## [Exercise instructions]
Return every line of the data below that includes the string "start".

## [Entries supplied]
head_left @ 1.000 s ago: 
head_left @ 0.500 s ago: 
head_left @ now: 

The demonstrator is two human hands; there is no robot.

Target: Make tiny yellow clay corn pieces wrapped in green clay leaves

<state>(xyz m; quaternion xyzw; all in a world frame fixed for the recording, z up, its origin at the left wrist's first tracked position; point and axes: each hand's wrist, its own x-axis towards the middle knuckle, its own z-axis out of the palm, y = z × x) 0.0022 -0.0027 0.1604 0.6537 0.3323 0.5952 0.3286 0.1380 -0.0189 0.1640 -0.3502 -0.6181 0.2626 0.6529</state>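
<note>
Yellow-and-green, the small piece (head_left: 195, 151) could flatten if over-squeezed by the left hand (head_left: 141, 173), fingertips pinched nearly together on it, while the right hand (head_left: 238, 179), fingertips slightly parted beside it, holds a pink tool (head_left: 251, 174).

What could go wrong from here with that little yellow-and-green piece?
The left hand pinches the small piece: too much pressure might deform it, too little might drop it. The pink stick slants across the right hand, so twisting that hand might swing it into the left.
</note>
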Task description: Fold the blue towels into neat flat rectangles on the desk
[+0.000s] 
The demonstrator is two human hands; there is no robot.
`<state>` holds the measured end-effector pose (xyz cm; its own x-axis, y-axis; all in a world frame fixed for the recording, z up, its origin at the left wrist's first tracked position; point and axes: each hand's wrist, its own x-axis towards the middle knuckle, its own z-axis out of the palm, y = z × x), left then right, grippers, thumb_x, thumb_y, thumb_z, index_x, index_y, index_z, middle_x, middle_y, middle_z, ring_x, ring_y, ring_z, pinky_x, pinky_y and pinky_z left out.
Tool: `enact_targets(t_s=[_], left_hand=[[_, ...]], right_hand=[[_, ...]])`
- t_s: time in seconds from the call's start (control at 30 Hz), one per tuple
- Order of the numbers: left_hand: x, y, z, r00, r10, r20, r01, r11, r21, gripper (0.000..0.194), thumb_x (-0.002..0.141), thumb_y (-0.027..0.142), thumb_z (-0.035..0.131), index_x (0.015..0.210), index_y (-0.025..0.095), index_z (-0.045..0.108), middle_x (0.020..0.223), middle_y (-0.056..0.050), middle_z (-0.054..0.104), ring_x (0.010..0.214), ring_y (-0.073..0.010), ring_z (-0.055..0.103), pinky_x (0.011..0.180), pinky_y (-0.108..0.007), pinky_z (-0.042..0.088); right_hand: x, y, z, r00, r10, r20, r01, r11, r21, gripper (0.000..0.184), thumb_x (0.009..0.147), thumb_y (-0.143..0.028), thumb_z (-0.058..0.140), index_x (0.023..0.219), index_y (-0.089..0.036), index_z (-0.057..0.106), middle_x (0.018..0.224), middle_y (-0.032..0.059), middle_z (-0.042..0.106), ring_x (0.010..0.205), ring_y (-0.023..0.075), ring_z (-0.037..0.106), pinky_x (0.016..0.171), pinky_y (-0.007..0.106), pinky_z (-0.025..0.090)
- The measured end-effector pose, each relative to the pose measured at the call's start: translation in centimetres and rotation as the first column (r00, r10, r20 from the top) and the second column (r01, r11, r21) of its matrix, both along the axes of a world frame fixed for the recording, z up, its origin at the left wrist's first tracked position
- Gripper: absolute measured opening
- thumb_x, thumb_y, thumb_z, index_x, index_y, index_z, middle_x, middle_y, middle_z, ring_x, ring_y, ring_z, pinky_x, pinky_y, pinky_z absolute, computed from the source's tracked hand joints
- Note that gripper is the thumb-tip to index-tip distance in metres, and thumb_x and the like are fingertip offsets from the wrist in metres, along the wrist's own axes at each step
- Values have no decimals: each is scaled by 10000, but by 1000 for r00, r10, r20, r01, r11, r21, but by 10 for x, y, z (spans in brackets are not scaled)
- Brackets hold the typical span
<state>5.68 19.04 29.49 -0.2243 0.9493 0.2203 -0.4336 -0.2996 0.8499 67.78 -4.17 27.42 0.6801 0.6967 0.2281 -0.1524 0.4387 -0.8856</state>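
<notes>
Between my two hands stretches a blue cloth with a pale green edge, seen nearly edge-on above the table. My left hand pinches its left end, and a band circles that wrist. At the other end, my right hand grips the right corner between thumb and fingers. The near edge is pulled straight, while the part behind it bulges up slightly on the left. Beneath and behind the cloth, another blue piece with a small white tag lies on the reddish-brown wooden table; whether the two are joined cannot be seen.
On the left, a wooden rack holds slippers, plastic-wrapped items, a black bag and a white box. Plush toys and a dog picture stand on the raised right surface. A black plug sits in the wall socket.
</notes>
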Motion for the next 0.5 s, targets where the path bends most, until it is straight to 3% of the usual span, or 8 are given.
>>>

## [Response below]
- t_s: time in seconds from the call's start (control at 30 Hz), one per tuple
- The measured end-effector pose, each relative to the pose measured at the call's start: translation in centimetres and rotation as the first column (r00, r10, r20 from the top) and the second column (r01, r11, r21) of its matrix, both along the axes of a world frame fixed for the recording, z up, its origin at the left wrist's first tracked position

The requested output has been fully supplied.